Читаем Предвестники табора полностью

— Совсем-совсем? И преступлений?

— Ну…

— Ведь в «Полночной жаре» они всегда случаются. В каждой серии.

— Верно, Макс, верно. В этом и смысл сериала, да? Всегда найдется некто, покушающийся на рай, — в голосе Мишки слышались какие-то сокрушенные нотки, и выговорил он это чуть медленнее, — ну… во всяком случае, Стив Слейт всегда спасет нас — можешь быть уверен в этом.

— Нельзя же рассчитывать только на него, Миш, сам говорил… — заявил я совершенно серьезно.

Я не знал до последнего момента, что напомню об этом Мишке, но все-таки даже искренняя любовь и уважение к Стиву Слейту не позволили мне пропустить столь важного обстоятельства.

Мишка резко повернул голову и посмотрел на меня. Неужели же он спросит: «В каком смысле?». Но в результате я услышал:

— Когда купюры рисовал?

— Да.

Ты тогда угадал мой сон. И реальность тоже. Как и всем остальным, что говорил.

Мишка чуть помедлил.

— Да, конечно, Макс. Люди не должны превращаться в аморфных существ. В планктон. Никогда. Уверен, мы сможем и сами… — он запнулся.

— Постоять за себя?

— Да. Разумеется.

Воодушевление вернулось — в еще более сильной степени. Все ярче представлялась мне жизнь… в обществе досуга? Нет, «свободного творчества» — так мне больше нравилось. Значительно больше! Я уже воображал себе, как прохаживаюсь вдоль берега — в расстегнутой разноцветной рубашке и штанах; в правом кармане у меня блокнот, в левом — ручка; я готовлюсь сделать подробное описание канареечных перьев — для этого сосредотачиваюсь, концентрирую взгляд и… ошалело бросаюсь вперед.

(Бар пронесется мимо взъерошенным пятном, а сверкающие бокалы — вплетенными серебряными цепями.

К более поздним сериям «Midnight heat», цветовые оттенки коктейлей в баре станут темнее: розовый сменится на рубиновый, желтый — на терпко-оранжевый, голубой — на индиго. Все верно, прошедшие серии накапливаются в бокалах, уплотняя цвет).

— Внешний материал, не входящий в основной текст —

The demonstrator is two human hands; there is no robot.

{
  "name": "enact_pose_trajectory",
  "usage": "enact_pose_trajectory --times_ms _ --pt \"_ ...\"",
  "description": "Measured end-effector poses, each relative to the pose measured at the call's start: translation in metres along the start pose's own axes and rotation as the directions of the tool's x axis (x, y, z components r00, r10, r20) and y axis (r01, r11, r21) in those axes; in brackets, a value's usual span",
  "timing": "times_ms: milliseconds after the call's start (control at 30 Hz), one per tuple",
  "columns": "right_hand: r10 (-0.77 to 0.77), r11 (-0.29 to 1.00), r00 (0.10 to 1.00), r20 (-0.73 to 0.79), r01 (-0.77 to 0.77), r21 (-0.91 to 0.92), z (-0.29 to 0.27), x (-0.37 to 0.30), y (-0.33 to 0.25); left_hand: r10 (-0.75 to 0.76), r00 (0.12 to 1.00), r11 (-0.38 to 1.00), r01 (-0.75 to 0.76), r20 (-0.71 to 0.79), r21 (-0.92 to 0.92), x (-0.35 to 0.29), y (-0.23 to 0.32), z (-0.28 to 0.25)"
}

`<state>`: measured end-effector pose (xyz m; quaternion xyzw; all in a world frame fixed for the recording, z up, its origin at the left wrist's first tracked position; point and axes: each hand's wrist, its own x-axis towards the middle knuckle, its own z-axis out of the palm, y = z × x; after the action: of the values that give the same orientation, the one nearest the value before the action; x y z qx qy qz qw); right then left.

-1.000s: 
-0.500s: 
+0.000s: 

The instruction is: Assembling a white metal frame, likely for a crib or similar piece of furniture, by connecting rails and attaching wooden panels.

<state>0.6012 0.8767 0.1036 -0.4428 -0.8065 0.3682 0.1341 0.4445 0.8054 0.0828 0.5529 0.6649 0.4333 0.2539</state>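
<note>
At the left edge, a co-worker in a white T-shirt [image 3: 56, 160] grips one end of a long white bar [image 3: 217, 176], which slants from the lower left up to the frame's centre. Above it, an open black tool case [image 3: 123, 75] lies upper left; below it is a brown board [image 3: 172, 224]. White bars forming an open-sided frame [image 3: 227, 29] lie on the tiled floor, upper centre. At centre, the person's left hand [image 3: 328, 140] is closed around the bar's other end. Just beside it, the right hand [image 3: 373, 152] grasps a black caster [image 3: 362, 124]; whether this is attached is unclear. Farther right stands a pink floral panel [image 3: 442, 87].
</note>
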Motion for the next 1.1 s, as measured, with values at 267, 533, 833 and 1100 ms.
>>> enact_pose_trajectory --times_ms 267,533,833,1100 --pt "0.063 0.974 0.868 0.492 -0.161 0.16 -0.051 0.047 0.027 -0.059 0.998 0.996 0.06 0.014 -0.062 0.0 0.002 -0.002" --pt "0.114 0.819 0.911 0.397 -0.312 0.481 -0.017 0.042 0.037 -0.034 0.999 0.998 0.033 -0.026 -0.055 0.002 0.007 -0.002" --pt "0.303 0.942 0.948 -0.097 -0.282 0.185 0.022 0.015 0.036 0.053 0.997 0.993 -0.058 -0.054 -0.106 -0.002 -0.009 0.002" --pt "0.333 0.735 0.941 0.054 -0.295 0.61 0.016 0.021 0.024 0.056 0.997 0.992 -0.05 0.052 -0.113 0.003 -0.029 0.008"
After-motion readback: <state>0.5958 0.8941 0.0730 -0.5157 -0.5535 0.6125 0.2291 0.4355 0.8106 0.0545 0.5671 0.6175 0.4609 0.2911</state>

Еще минут пять мы обсуждали «островные порядки»; мое дыхание все учащалось — именно как во время бега, — а грудная клетка словно бы росла: в ней проявлялись и как будто начинали пульсировать некие тайные, ранее невыраженные мускулы.

Мишка осведомился, развеялись ли, наконец-то, мои сомнения.

— В реализации государства?

— В серьезности моих намерений — так бы я обобщил.

Я хотел было брякнуть: «Ну еще бы! Конечно!», — но вовремя спохватился — мне подсказала интуиция; я решил схитрить.

— Ты убедишь меня окончательно, если… ну-у…

— Если что?

— Если покажешь серьезность и других своих намерений.

— Ты о чем?

— Добраться до… — я слегка понизил голос. — …Поляны чудес. Если выполнишь то, что обещал.

— Спросить моего отца, ты имеешь в виду?

— Да. И не потом, а прямо сейчас, — я старался говорить тихо, но настойчиво.

Похоже, у меня получилось.

— Вот хитрец! Ну хорошо, ладно…

Где-то уже около полуминуты Мишка шел и смотрел назад, на меня. Теперь он, наконец, повернул голову…

— Пап!..

…посмотрел вперед.

И никого там не увидел — тропинка была пуста; некоторое время спустя я приметил только пару травинок по разным сторонам дороги, скрестившихся на том приблизительно месте, где, по нашему разумению, должен был быть дядя Вадик, — и порывы ветра лишь толкали, натягивали, но так и не в силах были разъединить травинки.

Мишка позвал еще раз:

— Пап… — инстинкт еще не подсказал ему звать громко — напротив, это было сказано значительно тише, удивленнее; даже чуть хрипло.

Эпизод

У МОЛОКАНКИ

Территория, на которой располагался поселок, а также еще несколько других, соседних поселков, были отведены под застройку в начале 70-х гг., — по проведении в этих местах программы осушения болот. Поселок располагался в низине, окруженной лесом, рядом с двумя малюсенькими деревнями, и ближайший город сохранял на себе печать сельской местности. Летом в поселке было живо и весело, людно, а вот на зиму, конечно, жизнь замирала — все разъезжались в лучшем случае до марта, а чаще — до середины апреля. Всегда, однако, существуют исключения, и этих людей — живших в поселке круглый год — все знали хотя бы даже по той причине, что те разворачивали у себя на участке обширное хозяйство. Пожалуй, самым ярким примером такого рода был старик Тонконогов, державший коз, с женой Валентиной (ее в поселке называли «молоканкой»).